- _Your assignment_
Among the entries below, how many lines contain "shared"? Answer with the number only.

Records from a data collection
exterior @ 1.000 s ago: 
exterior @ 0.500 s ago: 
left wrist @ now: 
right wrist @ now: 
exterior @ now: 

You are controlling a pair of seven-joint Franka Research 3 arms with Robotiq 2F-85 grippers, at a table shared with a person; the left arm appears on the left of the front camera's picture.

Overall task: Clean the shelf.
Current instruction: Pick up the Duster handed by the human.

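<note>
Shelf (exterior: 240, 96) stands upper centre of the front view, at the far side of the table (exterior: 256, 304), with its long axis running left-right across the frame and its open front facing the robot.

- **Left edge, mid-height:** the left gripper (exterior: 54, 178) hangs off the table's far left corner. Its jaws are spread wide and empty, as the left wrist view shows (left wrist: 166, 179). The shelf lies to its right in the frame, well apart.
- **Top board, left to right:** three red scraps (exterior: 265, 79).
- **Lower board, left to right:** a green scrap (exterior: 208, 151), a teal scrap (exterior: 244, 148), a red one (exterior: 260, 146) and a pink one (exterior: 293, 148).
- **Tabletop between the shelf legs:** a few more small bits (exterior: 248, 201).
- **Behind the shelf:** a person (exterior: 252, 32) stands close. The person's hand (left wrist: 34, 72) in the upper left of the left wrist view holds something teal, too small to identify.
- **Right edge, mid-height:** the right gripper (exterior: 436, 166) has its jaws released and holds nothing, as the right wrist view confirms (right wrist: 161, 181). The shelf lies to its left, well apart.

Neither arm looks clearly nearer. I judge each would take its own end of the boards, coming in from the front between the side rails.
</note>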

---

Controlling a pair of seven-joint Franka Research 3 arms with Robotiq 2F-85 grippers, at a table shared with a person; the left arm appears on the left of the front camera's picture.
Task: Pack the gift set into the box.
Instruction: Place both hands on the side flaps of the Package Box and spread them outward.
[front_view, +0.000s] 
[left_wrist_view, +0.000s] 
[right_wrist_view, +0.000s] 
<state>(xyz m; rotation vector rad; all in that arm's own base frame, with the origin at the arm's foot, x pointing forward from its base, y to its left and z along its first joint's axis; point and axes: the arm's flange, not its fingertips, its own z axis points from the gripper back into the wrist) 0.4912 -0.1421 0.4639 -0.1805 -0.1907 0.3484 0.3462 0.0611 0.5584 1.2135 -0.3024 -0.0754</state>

- _Response below_
2